By Amanda French September 17, 2020
How Dogs Sense Our Emotions
Dogs have long been our four-legged best friends. They always seem to know when we're happy or sad, feeling silly or stressed, or when we need a cuddle or two.
Dogs can sense how we're feeling by interpreting our body language and our voice frequencies. They're very observant and can pick up on subtle changes in our emotions based on the way we move or the expressions on our faces.
In times of stress, our dogs are ready to comfort us, but does the canine ability to understand and empathize with our emotions put them at greater risk for becoming anxious themselves?

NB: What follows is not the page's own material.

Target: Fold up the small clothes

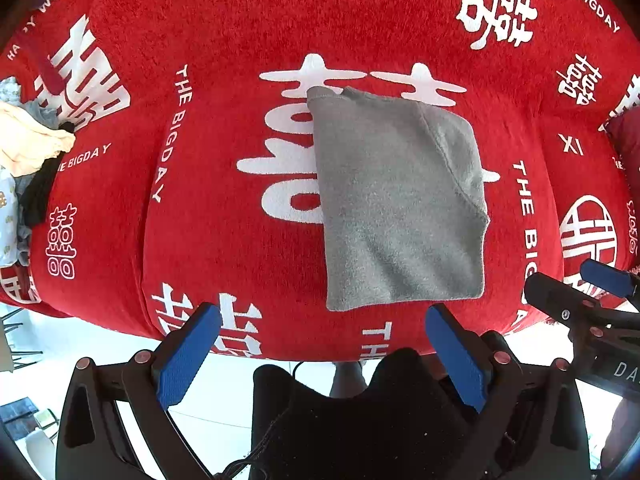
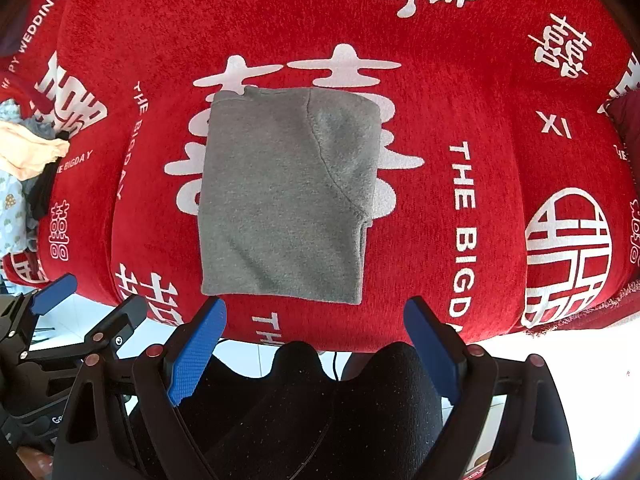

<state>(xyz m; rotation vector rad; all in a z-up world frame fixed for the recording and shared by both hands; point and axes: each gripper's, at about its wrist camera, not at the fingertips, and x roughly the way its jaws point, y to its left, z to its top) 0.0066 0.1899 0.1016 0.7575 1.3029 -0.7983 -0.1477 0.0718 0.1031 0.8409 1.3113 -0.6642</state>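
Grey garment [image 1: 400,204] folded on red cover [image 1: 224,32]; both tongs (left [image 1: 324,344], right [image 2: 316,340]) agape, empty, hovering near edge.

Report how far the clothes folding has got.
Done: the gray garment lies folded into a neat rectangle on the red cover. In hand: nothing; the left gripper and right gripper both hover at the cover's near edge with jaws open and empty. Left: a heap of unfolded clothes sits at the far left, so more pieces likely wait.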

Is Human Anxiety Contagious to Dogs?
Dogs often look to us for cues on how to interact with their world. Our furry friends are calm and confident when we are. But when we're feeling "out of sorts," our pups are more likely to be on high alert and begin looking for the source of our anxiety.
That means we can pass on elevated stress levels to our dogs, which usually shows up as a lack of interest in normal activities, in both us and our pups. Dogs are creatures of habit, and they'll notice right away when something is different about their days.

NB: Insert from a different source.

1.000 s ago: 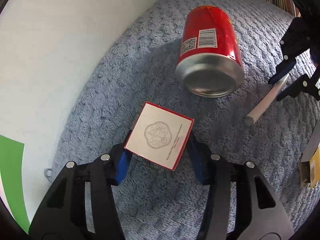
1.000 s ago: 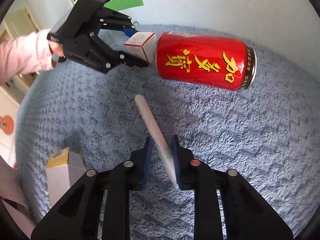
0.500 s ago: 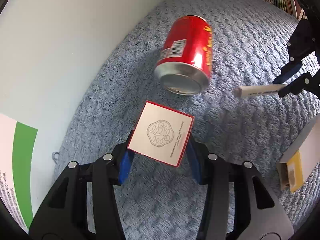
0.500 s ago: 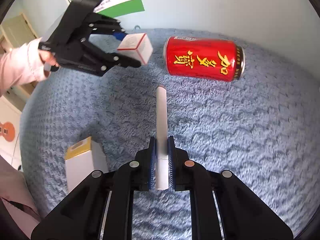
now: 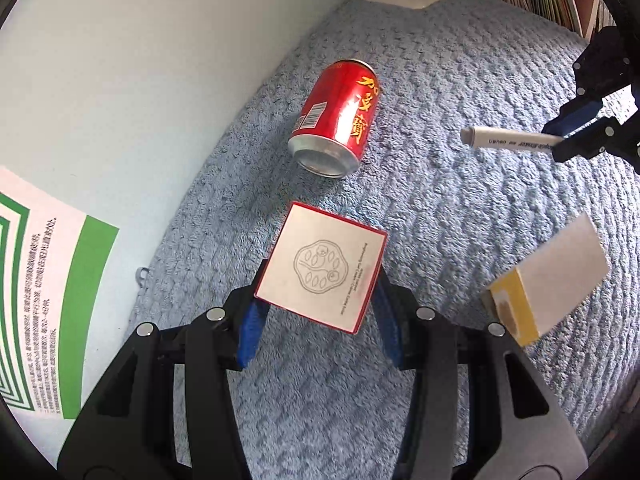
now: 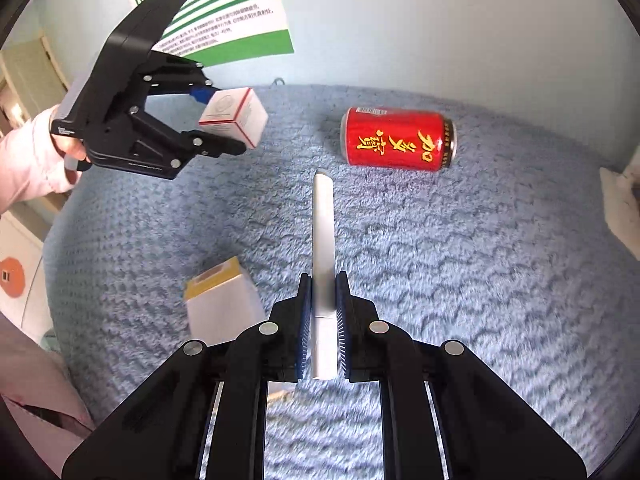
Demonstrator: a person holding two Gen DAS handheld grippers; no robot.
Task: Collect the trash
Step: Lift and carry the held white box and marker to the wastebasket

Symptoms of Anxiety in Dogs
Worried that your dog is feeling anxious? Keep an eye out for these common symptoms of canine stress:
- Suddenly chewing on household items
- Accidents when already house trained
- Increased barking, whining, or pacing
- Excessive panting, drooling, or shaking
- Suddenly attempting to escape the yard
Now that you know how to identify anxiety in dogs, let's talk about how to help a stressed-out pup...
How to Help Your Dog Feel Less Anxious
One of the best ways you can help your four-legged best friend stay anxiety-free is by taking care of yourself. Be sure to practice good self-care and reach out to your doctor if nothing seems to be helping.
If your pup's still feeling anxious, here are some tips that might help:
Stick with a routine. You don't have to do the same things, day in and day out, but keeping a similar schedule every week will help your dog know what to expect and will keep him calm.
Take daily walks. A regular exercise regimen will give your dog a healthy way to burn off nervous energy and give him something to look forward to each day.
Try some mental stimulation. Puzzle feeders are a great way to keep your dog's mind engaged and off of stressful situations.
Spread the love around. Don't forget to give your pup plenty of affection! Studies have shown that petting a dog reduces anxiety in both humans and their furry friends.